[The task]:
Pictures aside, return every line below exactly as written.

────────────────────

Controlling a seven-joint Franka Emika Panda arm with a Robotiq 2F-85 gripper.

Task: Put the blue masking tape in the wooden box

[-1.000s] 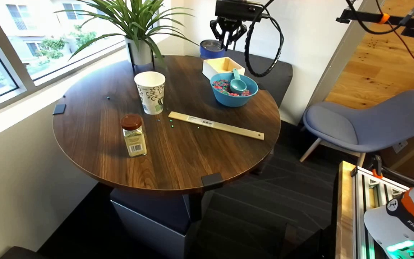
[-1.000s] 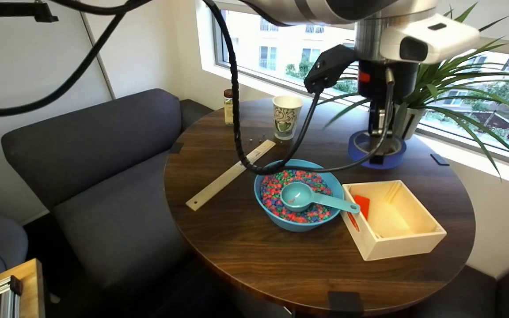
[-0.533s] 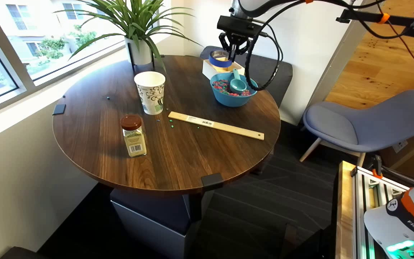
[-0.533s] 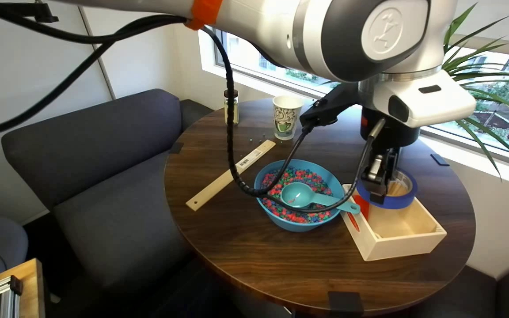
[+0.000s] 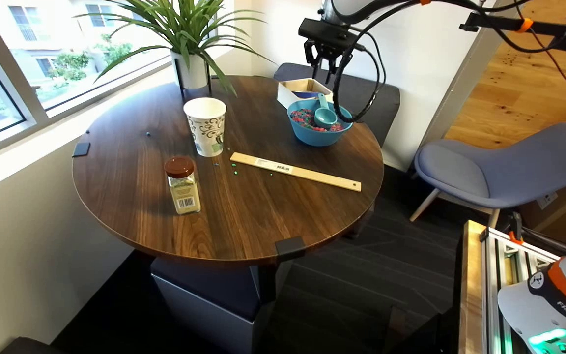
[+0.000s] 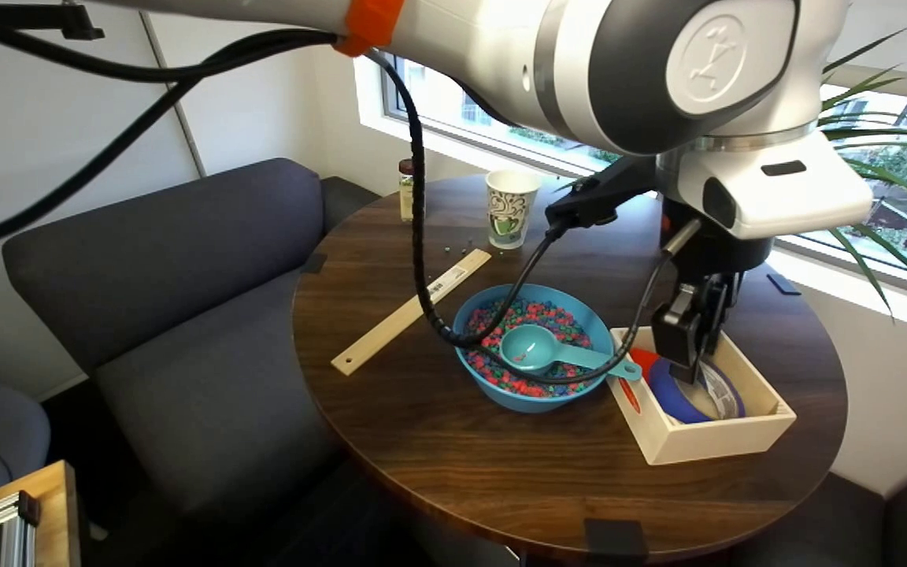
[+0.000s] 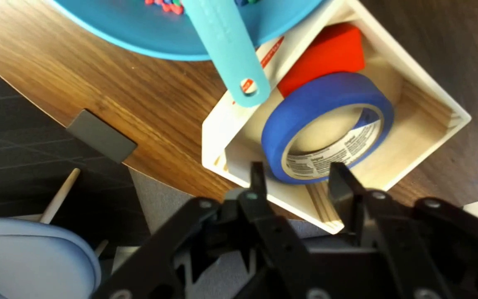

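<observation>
Placement is appearing complete: the blue masking tape [image 7: 301, 110] is lying, seemingly tilted, inside the wooden box [image 6: 713, 441], beside or partly over a red rectangular piece [image 7: 326, 56]; the views are not settling which. The gripper [image 7: 298, 171] is hanging above the box, its jaws standing apart and gripping nothing. Remaining work, by judgement, is amounting only to withdrawing the gripper upward without catching the tape or the box rim.

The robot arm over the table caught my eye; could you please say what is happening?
The robot arm is there to put the blue masking tape in the wooden box, which looks done: the tape lies inside. Its gripper hangs open over the box, holding nothing. A blue bowl with a scoop stands beside the box.
</observation>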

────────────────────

[Expected answer]:
Controlling a seven-joint Franka Emika Panda arm with a Robotiq 2F-85 gripper.

Task: Put the blue masking tape in the wooden box

[-1.000s] 
[-1.000s] 
[-0.533s] 
[-0.533s] 
[+0.000s] 
[+0.000s] 
[+0.000s] 

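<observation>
Placement is appearing complete: the blue masking tape [image 7: 301, 110] is lying, seemingly tilted, inside the wooden box [image 6: 713, 441], beside or partly over a red rectangular piece [image 7: 326, 56]; the views are not settling which. The gripper [image 7: 298, 171] is hanging above the box, its jaws standing apart and gripping nothing. Remaining work, by judgement, is amounting only to withdrawing the gripper upward without catching the tape or the box rim.

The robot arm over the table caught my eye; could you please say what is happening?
The robot arm is there to put the blue masking tape in the wooden box, which looks done: the tape lies inside. Its gripper hangs open over the box, holding nothing. A blue bowl with a scoop stands beside the box.
</observation>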

There is nothing further in this answer.